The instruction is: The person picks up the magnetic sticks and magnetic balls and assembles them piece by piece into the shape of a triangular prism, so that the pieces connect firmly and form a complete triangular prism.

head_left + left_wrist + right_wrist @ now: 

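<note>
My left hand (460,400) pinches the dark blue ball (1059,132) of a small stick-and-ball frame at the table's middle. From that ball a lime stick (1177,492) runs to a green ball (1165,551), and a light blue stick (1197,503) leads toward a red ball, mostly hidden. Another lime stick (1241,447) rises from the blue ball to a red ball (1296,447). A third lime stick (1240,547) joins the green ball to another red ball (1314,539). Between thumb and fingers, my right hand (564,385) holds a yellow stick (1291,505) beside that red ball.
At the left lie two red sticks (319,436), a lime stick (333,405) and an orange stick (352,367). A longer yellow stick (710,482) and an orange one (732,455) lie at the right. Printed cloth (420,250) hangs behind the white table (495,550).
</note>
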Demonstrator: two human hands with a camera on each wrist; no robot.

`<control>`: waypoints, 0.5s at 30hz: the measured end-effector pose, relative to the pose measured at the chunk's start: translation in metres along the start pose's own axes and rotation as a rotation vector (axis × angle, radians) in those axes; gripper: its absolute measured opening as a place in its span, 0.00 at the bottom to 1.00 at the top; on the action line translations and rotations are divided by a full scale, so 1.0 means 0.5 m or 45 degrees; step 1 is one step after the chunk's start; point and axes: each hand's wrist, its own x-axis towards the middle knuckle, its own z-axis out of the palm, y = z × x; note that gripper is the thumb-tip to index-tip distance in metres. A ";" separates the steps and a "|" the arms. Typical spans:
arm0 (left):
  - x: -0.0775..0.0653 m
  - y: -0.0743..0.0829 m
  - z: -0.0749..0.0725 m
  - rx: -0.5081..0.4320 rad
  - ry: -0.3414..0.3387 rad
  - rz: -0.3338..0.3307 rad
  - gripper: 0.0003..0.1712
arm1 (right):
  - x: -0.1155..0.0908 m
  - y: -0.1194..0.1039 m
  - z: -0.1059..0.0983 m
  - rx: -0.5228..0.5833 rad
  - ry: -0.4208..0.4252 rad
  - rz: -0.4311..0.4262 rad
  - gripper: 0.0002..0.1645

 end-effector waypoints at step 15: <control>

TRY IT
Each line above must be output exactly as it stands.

OUTPUT BELOW
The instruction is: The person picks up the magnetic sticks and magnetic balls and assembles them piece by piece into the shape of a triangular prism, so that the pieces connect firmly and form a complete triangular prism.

head_left + left_wrist + right_wrist @ now: 

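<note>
My left hand (460,400) pinches the dark blue ball (1059,132) of a small stick-and-ball frame at the table's middle. From that ball a lime stick (1177,492) runs to a green ball (1165,551), and a light blue stick (1197,503) leads toward a red ball, mostly hidden. Another lime stick (1241,447) rises from the blue ball to a red ball (1296,447). A third lime stick (1240,547) joins the green ball to another red ball (1314,539). Between thumb and fingers, my right hand (564,385) holds a yellow stick (1291,505) beside that red ball.
At the left lie two red sticks (319,436), a lime stick (333,405) and an orange stick (352,367). A longer yellow stick (710,482) and an orange one (732,455) lie at the right. Printed cloth (420,250) hangs behind the white table (495,550).
</note>
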Demonstrator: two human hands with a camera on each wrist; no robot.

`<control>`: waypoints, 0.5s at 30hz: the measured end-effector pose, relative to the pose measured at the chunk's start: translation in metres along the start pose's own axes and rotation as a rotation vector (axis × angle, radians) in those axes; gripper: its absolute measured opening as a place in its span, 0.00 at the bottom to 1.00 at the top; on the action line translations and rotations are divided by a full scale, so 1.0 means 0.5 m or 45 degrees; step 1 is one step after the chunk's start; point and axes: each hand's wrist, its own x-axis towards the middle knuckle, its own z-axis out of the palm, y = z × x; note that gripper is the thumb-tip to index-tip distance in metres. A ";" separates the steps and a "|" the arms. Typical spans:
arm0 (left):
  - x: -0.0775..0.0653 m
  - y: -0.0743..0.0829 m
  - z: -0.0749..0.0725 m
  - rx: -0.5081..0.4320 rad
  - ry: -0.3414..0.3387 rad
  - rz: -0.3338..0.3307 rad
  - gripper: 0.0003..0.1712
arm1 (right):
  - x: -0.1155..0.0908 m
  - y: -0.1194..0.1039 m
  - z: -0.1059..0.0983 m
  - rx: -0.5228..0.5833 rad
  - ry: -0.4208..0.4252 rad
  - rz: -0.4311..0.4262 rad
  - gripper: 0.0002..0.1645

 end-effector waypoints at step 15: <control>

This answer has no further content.